Do you know a lot or even only a little about battery capacity and its testing? Let us explain a bit more..
A battery shall be tested for it’s actual capacity by extracting electrical energy from it over a duration of time. The duration of time shall be considered to be sixty minutes. The amount of energy to be removed from the battery will be equal to the ampere hour rating of the battery. The point at which it is considered to be at it’s limit of electrical discharge shell be for lead-acid batteries 1.67V per cell and for nickel cadmium batteries 1.0V per cell. So for either type of battery having a nominal voltage of 24V the minimum discharge voltage point would be 20V. The test would not return the actual capacity, but the batteries capability to produce output equivalent to it’s ampere hour rating as a minimum. A battery is considered fit for use if it’s capacity is more than 80% for a one hour discharge, which is equivalent to a full discharge for a minimum of 48 minutes.
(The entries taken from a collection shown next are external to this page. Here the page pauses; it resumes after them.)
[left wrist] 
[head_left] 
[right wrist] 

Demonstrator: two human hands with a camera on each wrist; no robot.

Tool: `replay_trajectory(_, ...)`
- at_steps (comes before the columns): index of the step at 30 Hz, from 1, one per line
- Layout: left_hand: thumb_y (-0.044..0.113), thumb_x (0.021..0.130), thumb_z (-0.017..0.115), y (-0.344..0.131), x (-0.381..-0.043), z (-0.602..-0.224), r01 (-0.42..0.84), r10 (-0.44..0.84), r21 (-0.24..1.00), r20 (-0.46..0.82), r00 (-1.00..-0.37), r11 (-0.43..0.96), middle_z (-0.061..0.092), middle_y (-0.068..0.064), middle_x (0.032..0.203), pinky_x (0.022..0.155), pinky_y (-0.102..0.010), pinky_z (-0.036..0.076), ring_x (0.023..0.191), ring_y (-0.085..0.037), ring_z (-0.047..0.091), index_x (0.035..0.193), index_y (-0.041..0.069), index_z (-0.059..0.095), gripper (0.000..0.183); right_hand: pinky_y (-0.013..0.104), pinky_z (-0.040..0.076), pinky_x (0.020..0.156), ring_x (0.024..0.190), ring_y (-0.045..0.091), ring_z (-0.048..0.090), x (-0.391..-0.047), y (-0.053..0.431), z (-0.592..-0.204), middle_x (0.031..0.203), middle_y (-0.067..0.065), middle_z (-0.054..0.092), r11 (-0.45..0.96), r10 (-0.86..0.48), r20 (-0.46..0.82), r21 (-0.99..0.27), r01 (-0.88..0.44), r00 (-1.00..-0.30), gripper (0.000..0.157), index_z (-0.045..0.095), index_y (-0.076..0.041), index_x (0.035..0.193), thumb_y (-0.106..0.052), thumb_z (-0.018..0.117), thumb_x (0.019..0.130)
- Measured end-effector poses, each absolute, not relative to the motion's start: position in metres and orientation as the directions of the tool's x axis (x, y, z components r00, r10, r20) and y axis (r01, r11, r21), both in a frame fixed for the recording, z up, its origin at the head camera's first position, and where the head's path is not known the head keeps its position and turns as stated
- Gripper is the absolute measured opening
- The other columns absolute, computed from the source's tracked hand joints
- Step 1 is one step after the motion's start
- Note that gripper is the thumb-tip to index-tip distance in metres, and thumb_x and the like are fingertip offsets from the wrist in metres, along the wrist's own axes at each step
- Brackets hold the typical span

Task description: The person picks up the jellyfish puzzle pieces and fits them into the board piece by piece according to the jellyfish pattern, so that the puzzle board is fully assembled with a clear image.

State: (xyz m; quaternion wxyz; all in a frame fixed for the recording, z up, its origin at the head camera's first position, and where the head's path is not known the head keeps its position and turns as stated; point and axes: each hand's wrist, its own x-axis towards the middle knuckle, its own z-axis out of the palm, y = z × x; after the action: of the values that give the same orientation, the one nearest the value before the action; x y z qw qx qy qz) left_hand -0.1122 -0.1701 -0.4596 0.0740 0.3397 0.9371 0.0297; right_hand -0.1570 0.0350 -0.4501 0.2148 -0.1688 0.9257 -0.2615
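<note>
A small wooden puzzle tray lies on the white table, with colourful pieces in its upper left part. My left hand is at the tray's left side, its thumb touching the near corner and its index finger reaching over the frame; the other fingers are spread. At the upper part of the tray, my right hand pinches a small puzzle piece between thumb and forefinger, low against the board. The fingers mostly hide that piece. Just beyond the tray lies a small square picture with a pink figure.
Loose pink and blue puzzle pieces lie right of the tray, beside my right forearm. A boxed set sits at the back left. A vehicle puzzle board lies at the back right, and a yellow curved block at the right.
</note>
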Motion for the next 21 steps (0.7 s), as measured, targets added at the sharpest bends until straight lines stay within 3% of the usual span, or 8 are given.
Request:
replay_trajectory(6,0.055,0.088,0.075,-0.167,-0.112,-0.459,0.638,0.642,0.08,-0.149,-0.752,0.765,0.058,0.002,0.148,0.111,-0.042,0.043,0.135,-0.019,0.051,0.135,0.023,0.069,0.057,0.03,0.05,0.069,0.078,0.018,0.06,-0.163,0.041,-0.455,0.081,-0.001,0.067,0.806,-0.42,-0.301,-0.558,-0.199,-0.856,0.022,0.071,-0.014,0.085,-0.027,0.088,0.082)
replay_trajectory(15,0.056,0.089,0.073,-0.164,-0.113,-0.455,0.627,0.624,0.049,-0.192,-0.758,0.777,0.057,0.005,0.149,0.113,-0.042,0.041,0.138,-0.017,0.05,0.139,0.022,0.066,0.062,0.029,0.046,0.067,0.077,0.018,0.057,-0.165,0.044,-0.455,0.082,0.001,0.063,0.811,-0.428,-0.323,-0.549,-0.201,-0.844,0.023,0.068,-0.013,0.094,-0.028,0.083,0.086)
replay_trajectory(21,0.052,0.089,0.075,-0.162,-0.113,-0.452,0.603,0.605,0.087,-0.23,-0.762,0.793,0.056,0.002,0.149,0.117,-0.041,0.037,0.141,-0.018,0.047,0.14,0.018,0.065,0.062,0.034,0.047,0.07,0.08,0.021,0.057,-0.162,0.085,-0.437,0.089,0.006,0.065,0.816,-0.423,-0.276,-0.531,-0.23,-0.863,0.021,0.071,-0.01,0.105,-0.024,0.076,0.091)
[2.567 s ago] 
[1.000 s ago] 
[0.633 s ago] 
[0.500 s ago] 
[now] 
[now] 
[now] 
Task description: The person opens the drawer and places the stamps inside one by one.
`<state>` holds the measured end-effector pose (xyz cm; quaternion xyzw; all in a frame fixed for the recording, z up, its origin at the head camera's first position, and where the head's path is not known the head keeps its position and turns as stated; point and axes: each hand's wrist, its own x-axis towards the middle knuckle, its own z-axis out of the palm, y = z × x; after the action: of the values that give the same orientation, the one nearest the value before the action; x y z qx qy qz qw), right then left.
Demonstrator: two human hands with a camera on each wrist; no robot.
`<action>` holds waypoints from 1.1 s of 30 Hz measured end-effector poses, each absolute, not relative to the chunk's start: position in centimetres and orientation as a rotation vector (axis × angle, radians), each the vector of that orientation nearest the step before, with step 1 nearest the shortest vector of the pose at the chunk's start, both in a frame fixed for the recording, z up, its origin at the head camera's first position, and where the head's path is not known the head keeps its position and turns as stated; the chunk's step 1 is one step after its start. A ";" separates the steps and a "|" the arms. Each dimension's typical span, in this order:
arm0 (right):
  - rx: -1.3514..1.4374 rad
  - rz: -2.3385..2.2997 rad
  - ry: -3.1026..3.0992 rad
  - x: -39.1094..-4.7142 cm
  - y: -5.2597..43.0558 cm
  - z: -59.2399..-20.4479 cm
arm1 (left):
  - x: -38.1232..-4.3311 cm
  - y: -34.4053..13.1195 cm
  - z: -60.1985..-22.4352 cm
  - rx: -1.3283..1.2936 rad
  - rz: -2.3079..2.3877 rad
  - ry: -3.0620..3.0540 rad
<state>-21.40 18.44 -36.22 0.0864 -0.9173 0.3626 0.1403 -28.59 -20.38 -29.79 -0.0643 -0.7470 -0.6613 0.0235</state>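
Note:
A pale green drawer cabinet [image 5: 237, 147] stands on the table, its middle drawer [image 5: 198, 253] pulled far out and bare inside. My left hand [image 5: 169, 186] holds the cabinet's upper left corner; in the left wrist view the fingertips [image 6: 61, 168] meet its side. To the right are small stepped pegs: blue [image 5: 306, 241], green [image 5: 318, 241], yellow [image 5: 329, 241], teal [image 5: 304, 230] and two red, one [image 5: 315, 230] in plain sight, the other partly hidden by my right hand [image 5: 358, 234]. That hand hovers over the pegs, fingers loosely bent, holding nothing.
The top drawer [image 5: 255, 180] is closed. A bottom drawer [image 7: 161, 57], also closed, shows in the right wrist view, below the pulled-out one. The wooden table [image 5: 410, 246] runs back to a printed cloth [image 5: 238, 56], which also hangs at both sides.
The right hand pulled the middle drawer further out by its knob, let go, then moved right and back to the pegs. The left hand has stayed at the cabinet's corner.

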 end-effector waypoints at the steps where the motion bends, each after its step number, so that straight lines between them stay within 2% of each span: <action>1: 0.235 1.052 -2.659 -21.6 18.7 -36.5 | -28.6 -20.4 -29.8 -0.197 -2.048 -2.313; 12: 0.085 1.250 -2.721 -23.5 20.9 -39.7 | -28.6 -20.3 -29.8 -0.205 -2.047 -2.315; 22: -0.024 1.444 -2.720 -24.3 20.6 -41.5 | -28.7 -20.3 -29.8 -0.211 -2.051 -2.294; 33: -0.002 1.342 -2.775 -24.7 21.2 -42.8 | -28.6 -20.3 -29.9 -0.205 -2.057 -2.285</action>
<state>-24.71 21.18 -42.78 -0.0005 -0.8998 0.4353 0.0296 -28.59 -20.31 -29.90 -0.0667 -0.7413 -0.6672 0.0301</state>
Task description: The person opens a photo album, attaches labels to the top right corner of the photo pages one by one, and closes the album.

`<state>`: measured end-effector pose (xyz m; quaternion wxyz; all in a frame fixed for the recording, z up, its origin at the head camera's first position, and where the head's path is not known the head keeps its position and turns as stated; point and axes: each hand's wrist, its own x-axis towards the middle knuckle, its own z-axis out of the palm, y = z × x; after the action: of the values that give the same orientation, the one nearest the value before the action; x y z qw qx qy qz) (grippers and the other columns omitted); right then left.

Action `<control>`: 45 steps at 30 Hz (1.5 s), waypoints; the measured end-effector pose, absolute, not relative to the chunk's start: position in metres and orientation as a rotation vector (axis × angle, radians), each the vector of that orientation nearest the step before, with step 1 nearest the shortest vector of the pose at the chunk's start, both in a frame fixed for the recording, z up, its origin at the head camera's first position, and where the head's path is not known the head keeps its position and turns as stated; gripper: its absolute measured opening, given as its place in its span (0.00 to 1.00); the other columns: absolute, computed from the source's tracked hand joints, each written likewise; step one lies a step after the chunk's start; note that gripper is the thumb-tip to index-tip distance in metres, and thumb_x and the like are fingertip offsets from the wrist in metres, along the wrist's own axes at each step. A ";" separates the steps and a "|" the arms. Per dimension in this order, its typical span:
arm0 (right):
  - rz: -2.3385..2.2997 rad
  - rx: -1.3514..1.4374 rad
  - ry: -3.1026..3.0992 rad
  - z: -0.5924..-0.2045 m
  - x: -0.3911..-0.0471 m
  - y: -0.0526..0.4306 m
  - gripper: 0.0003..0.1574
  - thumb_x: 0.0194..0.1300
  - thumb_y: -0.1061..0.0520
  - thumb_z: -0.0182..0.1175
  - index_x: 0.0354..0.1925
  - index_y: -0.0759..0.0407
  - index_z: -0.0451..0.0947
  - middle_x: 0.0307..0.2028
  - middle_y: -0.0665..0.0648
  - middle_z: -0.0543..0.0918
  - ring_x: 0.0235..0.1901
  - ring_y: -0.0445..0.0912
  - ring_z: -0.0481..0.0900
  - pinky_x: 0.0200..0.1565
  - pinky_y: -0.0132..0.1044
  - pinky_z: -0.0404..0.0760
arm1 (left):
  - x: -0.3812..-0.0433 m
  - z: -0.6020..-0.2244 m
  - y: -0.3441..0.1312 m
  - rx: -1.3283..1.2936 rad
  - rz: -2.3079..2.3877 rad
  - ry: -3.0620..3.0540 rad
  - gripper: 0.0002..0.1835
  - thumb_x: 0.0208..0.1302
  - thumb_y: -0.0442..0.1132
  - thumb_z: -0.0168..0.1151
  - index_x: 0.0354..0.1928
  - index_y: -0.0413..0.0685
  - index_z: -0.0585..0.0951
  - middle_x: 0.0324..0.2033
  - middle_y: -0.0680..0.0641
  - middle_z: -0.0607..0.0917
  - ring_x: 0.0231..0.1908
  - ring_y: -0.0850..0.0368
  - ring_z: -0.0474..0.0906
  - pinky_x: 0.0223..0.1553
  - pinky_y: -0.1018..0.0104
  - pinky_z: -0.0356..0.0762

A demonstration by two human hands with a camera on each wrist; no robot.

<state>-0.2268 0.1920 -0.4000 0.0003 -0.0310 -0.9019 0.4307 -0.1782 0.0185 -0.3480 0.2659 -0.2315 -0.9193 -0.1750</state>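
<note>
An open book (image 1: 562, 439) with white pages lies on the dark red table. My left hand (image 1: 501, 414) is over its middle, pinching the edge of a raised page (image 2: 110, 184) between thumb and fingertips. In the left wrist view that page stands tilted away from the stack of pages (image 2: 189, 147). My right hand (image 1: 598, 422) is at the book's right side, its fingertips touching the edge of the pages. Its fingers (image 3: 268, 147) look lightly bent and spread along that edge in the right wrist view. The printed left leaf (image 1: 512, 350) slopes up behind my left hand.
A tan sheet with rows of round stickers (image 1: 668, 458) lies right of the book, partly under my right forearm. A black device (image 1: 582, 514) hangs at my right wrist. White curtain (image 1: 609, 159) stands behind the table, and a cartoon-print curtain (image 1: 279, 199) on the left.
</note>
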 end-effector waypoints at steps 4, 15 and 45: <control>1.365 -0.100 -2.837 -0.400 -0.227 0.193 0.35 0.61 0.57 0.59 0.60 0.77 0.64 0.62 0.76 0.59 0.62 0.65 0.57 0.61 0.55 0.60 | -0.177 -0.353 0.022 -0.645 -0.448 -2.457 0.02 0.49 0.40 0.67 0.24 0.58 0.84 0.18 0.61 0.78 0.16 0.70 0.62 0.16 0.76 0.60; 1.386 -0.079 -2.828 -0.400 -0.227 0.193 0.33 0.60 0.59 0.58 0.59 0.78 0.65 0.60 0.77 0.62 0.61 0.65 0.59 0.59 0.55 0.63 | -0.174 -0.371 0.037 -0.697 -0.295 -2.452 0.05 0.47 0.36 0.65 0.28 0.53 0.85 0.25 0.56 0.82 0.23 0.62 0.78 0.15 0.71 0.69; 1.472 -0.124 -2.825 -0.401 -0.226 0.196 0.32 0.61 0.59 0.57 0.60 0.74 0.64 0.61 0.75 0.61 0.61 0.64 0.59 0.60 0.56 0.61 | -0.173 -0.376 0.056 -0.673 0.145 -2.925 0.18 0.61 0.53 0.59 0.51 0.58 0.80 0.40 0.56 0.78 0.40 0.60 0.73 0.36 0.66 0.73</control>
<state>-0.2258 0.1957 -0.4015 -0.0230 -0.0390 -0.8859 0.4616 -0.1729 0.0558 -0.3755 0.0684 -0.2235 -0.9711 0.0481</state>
A true capacity tester will maintain a constant current of the ampere rating of the battery over the full discharge period, irrespective of the change in battery terminal voltage. Because of the dynamic variance of the battery voltage during the discharge cycle, the use of a static means of discharge is not appropriate, such as fixed resistances. This is because the current value would diminish as the battery voltage reduces. This can be simply observed by applying Ohms law. If a 24V battery was to be discharged at 10A a fixed value of resistance equal to 2.4Ohm would be used. At discharge start the battery voltage may be higher than nominal voltage. It may start at 25V for example. This would mean that at the start of the discharge the current drawn would be 10.46A. This would fall to 8.33A at the near end of the discharge as the voltage approached 20V. It can be seen that the capacity test is not performed at the correct conditions specified. A true dynamic capacity tester would change the load resistance in accordance with the battery voltage to keep the discharge current constant. Therefore at discharge start the load resistance would be 2.5Ohm and the load resistance would change dynamically throughout the discharge to maintain the 10A required, in effect having a resistance value of 2Ohm at the 20V terminal voltage.
How do our products help?
Well, the Intelligent Charging range of battery charger/analysers use a dynamic computer controlled load resistance. On capacity test the computer continually monitors the battery voltage and discharge current, and will alter the load resistance to maintain a constant load current. This is a true capacity test which is a uniform method of checking a batteries capacity. A resistive method would be subject to variance between battery technologies, where the voltage fall may vary between batteries. We must also consider one important aspect of the capacity test in that most component maintenance manuals specify a constant current at the ampere rate for one hour.